GIVEN INFORMATION -
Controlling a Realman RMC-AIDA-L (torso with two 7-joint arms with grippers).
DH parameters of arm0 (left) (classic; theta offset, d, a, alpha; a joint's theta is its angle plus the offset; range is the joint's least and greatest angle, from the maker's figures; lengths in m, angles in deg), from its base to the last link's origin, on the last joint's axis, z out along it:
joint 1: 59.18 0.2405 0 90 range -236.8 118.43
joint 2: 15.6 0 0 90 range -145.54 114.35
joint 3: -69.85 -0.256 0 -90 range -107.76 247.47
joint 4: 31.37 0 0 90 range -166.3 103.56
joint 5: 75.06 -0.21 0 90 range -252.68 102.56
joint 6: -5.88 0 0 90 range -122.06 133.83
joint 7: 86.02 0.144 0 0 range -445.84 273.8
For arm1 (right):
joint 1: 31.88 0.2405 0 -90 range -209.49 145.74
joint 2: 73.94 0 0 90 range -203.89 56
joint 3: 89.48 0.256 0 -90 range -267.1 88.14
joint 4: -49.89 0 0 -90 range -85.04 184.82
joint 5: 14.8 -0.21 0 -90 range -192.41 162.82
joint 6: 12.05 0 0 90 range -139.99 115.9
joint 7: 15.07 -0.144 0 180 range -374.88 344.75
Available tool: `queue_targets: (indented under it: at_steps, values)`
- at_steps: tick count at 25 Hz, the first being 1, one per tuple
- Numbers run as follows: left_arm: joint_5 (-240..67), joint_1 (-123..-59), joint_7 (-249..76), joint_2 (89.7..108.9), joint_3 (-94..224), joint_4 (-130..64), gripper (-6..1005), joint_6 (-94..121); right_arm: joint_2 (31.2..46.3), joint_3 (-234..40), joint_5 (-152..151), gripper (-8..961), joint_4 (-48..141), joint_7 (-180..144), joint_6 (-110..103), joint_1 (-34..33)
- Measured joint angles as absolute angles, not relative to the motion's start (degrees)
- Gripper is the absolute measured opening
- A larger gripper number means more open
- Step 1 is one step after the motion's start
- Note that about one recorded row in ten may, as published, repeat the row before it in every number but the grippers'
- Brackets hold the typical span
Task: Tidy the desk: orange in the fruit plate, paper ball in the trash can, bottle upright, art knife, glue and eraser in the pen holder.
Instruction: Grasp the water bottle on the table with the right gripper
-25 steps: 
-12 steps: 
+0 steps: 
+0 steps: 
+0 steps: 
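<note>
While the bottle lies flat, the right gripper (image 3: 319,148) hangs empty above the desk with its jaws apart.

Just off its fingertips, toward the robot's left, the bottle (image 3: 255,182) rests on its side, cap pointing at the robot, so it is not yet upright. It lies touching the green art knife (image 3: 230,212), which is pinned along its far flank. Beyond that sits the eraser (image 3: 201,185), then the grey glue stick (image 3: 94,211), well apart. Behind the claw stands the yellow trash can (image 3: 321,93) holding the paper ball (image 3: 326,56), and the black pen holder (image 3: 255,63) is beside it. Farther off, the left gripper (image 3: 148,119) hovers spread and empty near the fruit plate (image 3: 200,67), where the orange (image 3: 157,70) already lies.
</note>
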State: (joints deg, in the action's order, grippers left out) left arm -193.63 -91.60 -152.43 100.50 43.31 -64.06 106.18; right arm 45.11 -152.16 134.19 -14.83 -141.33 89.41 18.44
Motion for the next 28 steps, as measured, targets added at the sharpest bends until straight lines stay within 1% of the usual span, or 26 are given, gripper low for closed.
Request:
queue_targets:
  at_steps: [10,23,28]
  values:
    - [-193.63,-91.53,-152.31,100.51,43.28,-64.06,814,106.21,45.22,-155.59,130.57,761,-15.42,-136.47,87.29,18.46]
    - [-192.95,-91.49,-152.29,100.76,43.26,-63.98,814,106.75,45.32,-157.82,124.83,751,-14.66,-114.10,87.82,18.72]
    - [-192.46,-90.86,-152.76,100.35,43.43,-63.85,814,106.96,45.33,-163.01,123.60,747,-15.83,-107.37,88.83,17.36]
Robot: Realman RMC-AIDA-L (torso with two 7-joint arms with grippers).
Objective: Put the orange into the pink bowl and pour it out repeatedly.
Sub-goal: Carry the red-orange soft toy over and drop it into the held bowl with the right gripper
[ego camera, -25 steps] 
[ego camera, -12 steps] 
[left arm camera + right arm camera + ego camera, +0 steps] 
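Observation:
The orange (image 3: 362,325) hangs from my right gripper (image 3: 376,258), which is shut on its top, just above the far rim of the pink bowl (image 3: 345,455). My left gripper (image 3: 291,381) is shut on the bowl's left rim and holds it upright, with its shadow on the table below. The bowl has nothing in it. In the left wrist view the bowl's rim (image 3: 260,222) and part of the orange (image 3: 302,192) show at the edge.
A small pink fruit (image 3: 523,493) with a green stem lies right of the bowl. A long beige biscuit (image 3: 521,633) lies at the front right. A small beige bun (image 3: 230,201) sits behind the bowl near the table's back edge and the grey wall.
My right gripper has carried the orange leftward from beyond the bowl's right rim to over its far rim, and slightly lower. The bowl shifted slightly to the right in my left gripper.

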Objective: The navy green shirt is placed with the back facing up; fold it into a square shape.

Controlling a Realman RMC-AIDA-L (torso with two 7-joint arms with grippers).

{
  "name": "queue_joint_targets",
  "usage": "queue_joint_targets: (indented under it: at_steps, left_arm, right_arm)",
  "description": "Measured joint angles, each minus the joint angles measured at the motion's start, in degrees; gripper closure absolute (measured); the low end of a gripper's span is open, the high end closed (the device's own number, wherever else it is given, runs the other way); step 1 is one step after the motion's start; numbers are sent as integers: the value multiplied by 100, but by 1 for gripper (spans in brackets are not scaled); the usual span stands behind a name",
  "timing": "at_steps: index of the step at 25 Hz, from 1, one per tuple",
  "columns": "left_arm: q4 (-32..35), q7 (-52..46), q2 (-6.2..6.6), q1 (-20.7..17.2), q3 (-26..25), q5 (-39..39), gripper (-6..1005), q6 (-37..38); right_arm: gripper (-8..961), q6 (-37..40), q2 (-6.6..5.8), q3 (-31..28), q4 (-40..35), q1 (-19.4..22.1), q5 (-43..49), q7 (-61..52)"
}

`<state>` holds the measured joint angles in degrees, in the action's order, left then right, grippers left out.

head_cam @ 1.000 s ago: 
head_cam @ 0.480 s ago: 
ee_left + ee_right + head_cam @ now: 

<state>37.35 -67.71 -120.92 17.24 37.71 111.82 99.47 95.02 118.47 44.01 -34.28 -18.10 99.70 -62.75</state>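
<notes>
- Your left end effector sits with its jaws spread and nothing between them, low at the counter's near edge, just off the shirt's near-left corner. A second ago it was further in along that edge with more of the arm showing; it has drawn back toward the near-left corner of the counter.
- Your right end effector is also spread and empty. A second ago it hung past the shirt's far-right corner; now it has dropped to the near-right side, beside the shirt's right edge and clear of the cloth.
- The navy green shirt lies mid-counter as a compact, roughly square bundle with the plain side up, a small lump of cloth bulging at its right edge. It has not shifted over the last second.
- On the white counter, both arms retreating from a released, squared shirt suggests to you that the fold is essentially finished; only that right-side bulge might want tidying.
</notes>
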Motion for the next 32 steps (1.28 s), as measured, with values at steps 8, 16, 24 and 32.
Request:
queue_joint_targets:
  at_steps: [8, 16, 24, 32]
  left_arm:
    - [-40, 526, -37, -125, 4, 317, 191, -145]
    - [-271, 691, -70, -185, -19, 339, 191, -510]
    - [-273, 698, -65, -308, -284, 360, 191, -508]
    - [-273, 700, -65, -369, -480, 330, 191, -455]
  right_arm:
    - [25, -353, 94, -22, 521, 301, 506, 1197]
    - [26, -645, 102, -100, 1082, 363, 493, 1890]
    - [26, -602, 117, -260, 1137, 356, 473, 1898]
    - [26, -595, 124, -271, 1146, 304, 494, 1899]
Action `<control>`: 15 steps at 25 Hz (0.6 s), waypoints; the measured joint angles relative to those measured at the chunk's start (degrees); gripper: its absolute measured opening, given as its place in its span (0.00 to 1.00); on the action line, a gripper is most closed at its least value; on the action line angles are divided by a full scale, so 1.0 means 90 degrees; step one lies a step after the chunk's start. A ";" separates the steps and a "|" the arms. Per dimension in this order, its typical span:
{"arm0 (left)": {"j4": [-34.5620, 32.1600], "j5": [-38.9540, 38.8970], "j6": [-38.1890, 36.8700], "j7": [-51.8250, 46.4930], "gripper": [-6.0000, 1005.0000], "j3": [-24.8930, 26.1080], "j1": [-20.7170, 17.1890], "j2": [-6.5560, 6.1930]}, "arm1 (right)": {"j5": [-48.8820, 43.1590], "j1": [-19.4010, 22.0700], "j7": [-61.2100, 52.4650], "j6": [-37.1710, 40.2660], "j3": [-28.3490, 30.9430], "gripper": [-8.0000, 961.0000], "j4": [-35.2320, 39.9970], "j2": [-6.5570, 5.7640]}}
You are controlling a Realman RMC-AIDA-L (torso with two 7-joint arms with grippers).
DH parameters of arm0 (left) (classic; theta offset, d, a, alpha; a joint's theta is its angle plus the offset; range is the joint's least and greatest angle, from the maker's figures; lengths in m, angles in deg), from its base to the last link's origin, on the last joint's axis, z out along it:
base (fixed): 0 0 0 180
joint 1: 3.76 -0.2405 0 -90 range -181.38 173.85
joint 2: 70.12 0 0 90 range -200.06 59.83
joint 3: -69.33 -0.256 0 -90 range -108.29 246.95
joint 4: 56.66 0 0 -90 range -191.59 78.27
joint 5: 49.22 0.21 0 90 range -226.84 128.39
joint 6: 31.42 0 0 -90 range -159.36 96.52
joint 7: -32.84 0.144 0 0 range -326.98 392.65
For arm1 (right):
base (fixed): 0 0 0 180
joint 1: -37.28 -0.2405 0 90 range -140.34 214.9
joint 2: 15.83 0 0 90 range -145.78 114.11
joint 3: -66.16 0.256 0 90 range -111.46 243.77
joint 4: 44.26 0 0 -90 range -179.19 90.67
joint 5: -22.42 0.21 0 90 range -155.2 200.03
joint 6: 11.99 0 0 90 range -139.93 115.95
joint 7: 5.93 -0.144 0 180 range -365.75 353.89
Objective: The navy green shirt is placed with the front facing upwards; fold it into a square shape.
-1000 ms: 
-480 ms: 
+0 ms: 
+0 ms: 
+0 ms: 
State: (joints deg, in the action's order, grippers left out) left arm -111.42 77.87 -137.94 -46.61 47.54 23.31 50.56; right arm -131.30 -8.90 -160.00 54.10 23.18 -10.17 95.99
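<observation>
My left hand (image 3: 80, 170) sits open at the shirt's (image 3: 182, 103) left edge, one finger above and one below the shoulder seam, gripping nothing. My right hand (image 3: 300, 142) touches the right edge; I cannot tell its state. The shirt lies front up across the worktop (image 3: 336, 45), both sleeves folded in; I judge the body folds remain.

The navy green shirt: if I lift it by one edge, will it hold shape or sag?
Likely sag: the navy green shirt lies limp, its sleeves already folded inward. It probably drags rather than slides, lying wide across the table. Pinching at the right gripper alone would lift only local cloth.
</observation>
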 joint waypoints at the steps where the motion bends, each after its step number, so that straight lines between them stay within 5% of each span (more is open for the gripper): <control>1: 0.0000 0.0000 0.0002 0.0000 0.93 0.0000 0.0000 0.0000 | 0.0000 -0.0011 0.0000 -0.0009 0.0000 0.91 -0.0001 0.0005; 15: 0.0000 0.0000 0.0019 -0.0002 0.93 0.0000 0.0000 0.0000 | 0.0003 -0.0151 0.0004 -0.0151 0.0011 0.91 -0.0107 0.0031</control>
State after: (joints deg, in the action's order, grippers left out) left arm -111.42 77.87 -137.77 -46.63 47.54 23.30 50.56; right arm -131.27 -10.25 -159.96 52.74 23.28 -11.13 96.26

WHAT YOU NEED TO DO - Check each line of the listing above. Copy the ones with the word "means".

EXERCISE RESPONSE -
- A larger gripper number means more open
Action `<control>`: 15 steps at 25 Hz (0.6 s), waypoints; the measured joint angles relative to those measured at the chunk's start (degrees); gripper: its absolute measured opening, given as its place in its span (0.00 to 1.00); on the action line, a gripper is most closed at its least value; on the action line angles are divided by a full scale, so 1.0 means 90 degrees; step one lies a step after the chunk's start. A ";" separates the steps and a "|" the arms. Per dimension in this order, its typical span:

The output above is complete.